** YOUR INSTRUCTIONS **
Reproduce verbatim the lines of the material below, starting at the line with "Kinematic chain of" and ending at the line with "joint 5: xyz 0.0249", both inclusive; skip the rest.

** RECORDS TO USE **

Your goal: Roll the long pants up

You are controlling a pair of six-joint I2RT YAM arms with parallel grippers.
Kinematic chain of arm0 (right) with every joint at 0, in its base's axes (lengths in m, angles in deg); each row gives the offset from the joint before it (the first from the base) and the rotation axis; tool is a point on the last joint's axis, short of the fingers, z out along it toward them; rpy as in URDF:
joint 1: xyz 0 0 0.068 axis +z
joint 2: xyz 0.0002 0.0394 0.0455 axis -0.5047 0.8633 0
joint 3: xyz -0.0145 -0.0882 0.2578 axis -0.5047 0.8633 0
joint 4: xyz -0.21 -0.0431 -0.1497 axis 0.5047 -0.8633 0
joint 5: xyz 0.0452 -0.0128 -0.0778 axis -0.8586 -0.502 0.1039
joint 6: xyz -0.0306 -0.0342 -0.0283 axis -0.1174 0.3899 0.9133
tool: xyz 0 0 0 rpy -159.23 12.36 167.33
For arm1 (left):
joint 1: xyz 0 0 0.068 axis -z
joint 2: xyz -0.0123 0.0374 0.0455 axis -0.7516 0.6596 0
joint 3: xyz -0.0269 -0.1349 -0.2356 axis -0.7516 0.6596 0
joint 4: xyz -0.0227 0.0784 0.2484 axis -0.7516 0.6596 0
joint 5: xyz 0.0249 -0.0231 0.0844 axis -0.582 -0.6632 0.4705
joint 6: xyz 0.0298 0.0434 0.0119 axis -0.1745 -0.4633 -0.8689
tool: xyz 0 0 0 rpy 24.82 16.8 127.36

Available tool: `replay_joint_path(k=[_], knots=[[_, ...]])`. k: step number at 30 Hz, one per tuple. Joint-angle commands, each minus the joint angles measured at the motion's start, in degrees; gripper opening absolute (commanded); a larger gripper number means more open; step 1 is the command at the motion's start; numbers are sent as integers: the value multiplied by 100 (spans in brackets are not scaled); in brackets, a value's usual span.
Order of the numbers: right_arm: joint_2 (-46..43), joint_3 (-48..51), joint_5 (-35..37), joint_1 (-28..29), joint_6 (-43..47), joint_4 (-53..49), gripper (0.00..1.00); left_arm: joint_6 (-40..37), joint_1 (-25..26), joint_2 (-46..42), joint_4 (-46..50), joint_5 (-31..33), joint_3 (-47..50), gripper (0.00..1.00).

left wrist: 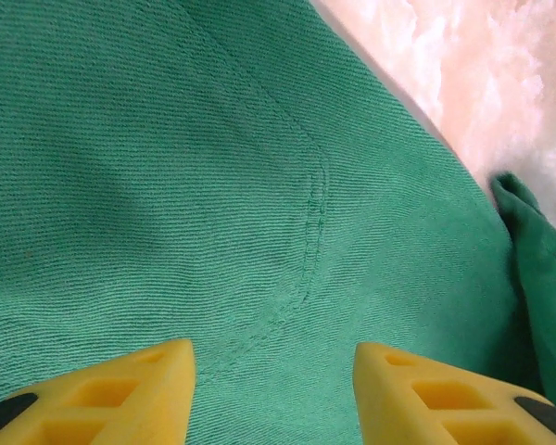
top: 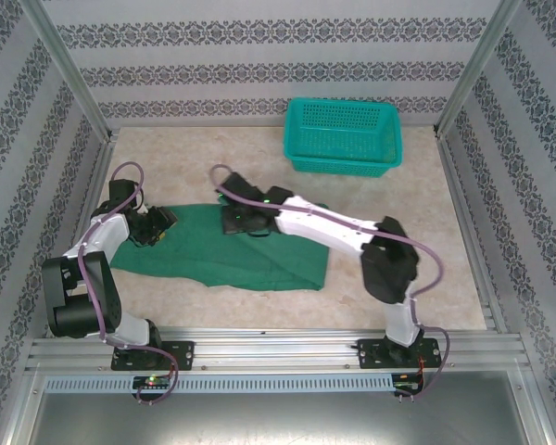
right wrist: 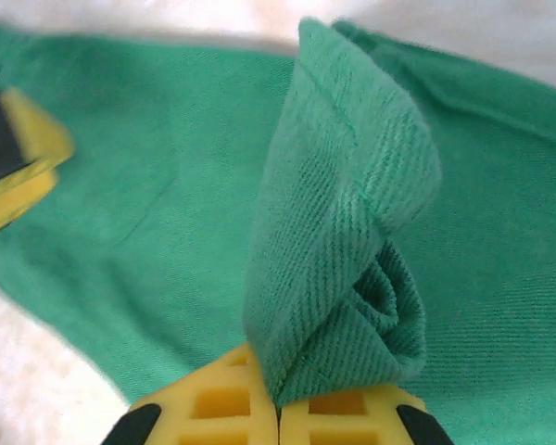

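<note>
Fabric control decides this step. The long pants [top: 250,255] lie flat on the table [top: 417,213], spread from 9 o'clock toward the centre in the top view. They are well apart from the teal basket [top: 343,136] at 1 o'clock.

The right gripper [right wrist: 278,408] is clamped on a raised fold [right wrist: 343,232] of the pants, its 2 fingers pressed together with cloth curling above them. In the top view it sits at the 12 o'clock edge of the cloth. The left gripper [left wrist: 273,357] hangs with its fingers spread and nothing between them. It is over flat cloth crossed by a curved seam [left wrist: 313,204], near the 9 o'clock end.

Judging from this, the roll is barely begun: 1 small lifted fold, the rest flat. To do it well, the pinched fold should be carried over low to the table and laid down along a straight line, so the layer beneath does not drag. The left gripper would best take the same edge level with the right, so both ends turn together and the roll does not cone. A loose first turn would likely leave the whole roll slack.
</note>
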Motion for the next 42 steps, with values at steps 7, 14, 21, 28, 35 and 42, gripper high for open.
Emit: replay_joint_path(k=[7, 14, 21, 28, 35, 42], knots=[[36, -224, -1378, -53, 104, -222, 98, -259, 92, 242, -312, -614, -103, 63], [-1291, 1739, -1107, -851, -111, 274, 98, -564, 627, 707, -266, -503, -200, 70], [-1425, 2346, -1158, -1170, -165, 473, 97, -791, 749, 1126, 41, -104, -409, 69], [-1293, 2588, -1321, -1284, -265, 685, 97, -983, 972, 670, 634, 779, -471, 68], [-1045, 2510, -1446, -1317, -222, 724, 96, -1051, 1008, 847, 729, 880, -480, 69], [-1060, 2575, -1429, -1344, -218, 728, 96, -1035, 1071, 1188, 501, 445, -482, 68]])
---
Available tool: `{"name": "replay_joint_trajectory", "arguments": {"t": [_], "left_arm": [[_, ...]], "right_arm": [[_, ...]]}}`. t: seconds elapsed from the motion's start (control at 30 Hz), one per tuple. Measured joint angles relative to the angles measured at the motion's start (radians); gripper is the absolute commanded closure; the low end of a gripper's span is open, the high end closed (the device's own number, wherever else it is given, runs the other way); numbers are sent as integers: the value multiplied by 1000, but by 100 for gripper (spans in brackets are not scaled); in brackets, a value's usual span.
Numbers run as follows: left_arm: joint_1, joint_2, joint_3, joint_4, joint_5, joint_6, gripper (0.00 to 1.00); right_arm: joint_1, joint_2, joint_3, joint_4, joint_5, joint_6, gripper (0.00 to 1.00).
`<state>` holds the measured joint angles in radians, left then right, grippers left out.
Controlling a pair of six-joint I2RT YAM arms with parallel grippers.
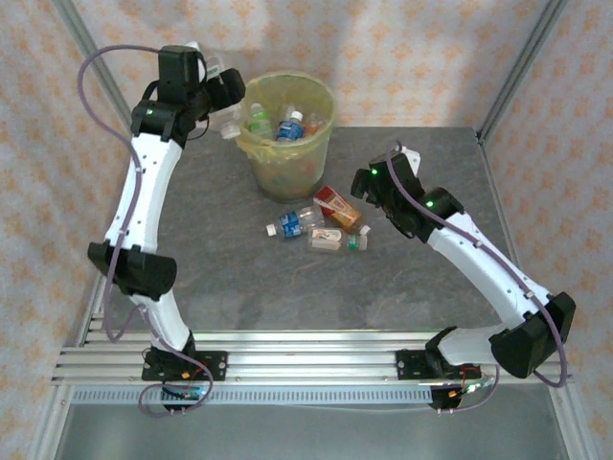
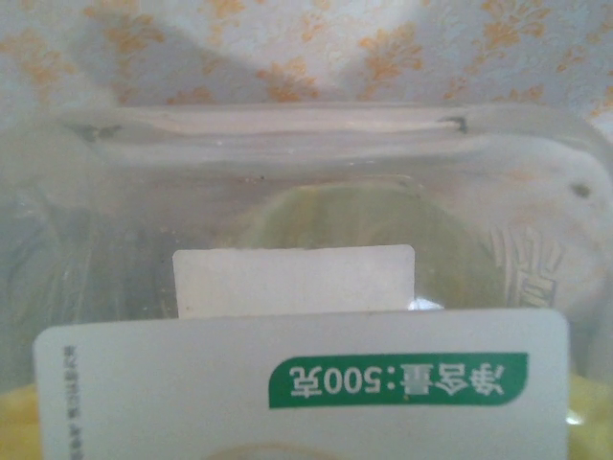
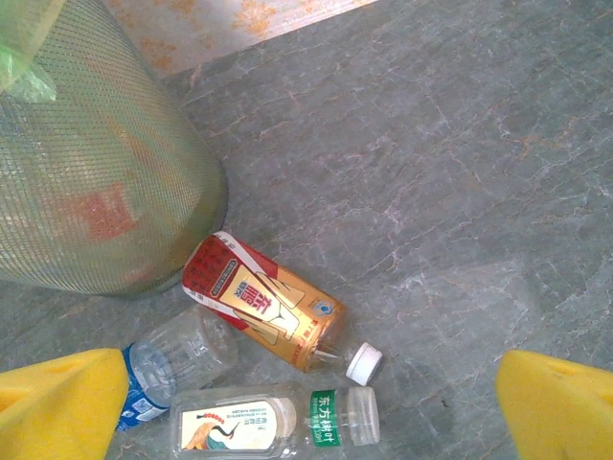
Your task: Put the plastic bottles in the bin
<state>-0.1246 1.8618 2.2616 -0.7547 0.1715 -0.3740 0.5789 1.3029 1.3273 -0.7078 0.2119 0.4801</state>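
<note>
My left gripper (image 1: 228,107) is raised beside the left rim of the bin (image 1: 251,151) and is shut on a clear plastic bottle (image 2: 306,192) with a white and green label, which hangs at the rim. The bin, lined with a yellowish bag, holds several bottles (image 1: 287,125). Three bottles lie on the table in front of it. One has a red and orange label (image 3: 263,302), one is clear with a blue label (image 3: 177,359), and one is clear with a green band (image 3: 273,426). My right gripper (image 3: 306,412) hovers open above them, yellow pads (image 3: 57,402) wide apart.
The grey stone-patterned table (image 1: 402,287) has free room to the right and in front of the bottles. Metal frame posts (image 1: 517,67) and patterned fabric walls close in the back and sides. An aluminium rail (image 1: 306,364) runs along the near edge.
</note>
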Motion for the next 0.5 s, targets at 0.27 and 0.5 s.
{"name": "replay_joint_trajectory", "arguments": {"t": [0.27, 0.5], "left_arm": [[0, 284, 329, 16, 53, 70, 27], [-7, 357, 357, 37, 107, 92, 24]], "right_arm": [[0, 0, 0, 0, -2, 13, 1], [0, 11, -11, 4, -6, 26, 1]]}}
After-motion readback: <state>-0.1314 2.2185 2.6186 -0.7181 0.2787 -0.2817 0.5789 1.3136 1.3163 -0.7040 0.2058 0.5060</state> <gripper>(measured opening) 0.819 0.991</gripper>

** REPLY **
Kinematic chain of arm0 (right) with every joint at 0, in its base's axes (lengths in m, angles in deg); each row gives the offset from the joint before it (the first from the base) and the rotation axis; tool is a point on the last joint's axis, short of the fingers, z out along it toward them; rpy as in URDF:
joint 1: xyz 0 0 0.068 axis +z
joint 2: xyz 0.0002 0.0394 0.0455 axis -0.5047 0.8633 0
joint 3: xyz -0.0145 -0.0882 0.2578 axis -0.5047 0.8633 0
joint 4: xyz -0.21 -0.0431 -0.1497 axis 0.5047 -0.8633 0
joint 5: xyz 0.0452 -0.0128 -0.0778 axis -0.8586 -0.502 0.1039
joint 6: xyz -0.0306 -0.0342 -0.0283 axis -0.1174 0.3899 0.9133
tool: xyz 0 0 0 rpy -159.23 12.36 167.33
For arm1 (left):
joint 1: xyz 0 0 0.068 axis -z
joint 2: xyz -0.0123 0.0374 0.0455 axis -0.7516 0.6596 0
joint 3: xyz -0.0269 -0.1349 -0.2356 axis -0.7516 0.6596 0
joint 4: xyz -0.0227 0.0784 0.2484 axis -0.7516 0.6596 0
joint 5: xyz 0.0249 -0.0231 0.0844 axis -0.582 -0.6632 0.4705

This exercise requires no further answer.